#### SUPPLIED MATERIAL

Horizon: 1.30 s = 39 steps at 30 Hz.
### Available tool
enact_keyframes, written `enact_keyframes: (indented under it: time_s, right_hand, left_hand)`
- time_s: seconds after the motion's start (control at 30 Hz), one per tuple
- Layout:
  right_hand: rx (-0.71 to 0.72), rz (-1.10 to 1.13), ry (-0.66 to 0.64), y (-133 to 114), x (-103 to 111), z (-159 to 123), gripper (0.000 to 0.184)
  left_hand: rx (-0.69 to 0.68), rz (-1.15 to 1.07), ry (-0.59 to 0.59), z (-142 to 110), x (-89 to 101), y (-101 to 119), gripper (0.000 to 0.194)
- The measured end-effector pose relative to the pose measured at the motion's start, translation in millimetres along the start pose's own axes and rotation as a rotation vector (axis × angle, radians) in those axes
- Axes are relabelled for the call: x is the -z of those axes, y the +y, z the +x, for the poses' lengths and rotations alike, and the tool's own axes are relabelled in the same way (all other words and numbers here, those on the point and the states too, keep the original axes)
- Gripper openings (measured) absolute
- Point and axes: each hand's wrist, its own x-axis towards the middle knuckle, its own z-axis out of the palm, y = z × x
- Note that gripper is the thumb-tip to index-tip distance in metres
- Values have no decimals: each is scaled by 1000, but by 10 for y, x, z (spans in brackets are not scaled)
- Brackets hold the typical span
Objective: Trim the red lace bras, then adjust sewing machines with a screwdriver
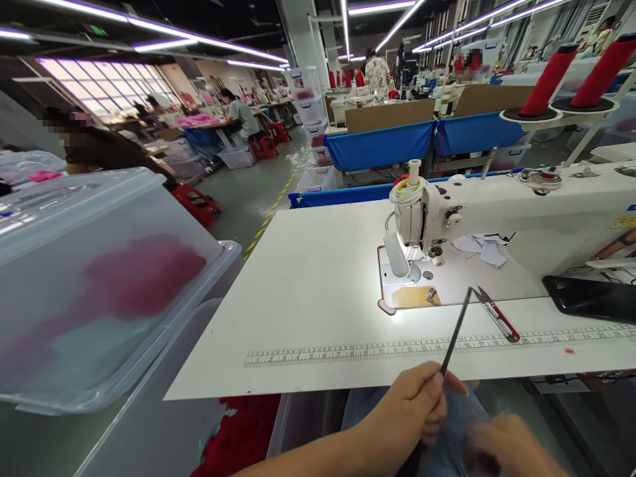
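My left hand (pixel 415 404) is closed in a pinch on a thin dark rod-like tool (pixel 456 331) that slants up over the front edge of the white sewing table (pixel 318 278). My right hand (pixel 501 447) is low at the bottom right, over my lap, smeared by motion; its fingers cannot be read. A red-handled thread snip (pixel 497 315) lies on the table just right of the tool's tip. The white sewing machine (pixel 521 212) stands at the right, its lamp lighting the needle plate (pixel 412 275).
A printed ruler strip (pixel 397 348) runs along the table's front. Clear plastic bins (pixel 99 285) with red fabric stand at my left. A black phone (pixel 591 298) lies at the right. Paper scraps (pixel 481 248) sit under the machine arm. Red thread cones (pixel 551 79) stand behind. Other people work at far tables.
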Motion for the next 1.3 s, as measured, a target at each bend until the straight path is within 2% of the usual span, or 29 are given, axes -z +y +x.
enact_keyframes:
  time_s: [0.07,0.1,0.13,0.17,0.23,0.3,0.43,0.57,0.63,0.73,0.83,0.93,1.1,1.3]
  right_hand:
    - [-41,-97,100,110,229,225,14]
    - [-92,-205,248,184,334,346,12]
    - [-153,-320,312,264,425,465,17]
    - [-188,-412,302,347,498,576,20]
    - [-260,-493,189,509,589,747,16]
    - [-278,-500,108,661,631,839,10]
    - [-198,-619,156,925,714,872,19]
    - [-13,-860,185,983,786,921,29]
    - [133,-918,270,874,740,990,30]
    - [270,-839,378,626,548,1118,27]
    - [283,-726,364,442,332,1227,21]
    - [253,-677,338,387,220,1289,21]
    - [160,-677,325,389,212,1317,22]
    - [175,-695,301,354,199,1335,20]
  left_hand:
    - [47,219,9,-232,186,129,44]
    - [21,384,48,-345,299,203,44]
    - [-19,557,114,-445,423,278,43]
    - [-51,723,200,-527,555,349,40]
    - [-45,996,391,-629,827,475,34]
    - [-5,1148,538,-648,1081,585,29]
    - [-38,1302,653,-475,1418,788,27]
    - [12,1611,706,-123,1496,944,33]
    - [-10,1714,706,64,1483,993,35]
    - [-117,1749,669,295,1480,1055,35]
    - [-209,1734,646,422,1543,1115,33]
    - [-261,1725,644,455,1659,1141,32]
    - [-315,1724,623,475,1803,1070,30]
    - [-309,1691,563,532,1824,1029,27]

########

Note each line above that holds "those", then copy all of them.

» YOUR RESPONSE:
- The measured end-effector pose relative to the pose measured at the motion's start, translation in millimetres along the start pose's own axes and rotation as a rotation vector (axis × angle, radians) in those axes
- Axes are relabelled for the call: x is the -z of those axes, y the +y, z the +x, for the poses' lengths and rotations alike, and the tool's own axes are relabelled in the same way (all other words and numbers here, those on the point and the states too, keep the original axes)

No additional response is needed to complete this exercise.